─── Source material
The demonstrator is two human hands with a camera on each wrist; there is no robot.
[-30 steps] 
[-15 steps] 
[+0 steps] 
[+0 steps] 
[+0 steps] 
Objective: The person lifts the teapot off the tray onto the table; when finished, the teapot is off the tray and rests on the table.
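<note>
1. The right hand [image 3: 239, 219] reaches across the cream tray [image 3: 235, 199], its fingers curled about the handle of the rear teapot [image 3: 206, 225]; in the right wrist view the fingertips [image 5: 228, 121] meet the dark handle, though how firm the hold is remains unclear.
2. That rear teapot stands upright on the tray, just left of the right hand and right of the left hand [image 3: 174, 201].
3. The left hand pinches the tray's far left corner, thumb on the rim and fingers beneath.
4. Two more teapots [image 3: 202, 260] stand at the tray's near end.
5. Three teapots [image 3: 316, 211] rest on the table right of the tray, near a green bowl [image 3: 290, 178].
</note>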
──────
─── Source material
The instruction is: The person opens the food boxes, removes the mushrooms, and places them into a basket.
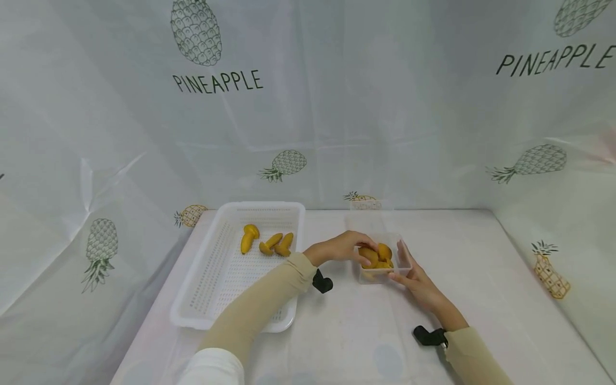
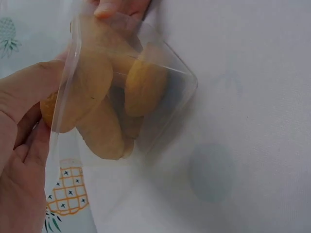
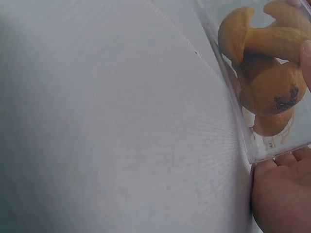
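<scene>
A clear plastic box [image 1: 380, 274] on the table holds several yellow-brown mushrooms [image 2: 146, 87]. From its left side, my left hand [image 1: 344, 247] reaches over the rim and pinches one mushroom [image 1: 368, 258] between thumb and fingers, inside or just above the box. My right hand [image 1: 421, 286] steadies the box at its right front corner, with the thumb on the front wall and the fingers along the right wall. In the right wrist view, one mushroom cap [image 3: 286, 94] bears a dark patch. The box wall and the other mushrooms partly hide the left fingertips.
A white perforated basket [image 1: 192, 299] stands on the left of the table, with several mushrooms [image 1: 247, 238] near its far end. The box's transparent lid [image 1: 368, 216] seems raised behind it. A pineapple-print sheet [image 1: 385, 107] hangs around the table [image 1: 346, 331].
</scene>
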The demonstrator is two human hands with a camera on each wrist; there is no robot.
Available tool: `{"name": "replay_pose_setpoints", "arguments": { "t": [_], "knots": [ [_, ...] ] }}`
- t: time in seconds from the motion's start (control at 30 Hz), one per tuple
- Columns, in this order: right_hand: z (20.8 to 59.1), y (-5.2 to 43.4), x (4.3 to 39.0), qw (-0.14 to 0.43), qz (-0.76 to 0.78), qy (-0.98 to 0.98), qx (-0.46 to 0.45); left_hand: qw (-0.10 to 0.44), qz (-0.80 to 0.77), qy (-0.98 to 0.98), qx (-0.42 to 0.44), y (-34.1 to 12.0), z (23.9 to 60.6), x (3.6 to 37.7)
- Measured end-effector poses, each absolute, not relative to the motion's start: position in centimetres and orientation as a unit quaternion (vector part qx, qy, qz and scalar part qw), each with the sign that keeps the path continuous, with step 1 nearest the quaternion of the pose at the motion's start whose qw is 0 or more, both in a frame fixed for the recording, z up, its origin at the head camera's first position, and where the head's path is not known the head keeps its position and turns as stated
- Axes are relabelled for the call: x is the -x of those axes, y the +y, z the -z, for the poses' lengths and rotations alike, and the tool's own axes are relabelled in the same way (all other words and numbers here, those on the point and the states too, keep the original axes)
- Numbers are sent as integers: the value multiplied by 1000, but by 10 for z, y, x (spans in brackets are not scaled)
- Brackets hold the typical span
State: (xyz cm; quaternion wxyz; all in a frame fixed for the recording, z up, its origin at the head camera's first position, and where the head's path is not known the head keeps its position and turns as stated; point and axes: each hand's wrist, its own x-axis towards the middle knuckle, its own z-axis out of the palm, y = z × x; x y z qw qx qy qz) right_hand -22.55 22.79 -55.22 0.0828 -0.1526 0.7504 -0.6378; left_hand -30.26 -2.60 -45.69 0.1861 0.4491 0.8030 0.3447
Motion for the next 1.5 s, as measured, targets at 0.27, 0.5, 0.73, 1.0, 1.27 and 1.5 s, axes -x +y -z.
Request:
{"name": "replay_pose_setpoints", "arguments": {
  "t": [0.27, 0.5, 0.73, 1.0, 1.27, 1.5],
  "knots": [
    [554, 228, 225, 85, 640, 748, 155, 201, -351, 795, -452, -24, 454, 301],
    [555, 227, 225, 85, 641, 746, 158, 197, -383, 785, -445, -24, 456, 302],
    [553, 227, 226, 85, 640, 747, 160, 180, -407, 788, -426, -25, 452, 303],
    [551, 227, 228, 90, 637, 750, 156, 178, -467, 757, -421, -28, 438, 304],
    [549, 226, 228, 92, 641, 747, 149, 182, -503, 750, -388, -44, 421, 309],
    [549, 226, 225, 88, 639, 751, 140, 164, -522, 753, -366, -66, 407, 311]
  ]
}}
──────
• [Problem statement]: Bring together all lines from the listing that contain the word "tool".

• [Solution for this problem]:
Available tool: `{"name": "replay_pose_setpoints", "arguments": { "t": [_], "knots": [ [_, ...] ] }}`
- Axes are relabelled for the call: x is the -x of those axes, y the +y, z the -z, for the poses' lengths and rotations alike, and the tool's own axes are relabelled in the same way (all other words and numbers here, those on the point and the states too, keep the original axes)

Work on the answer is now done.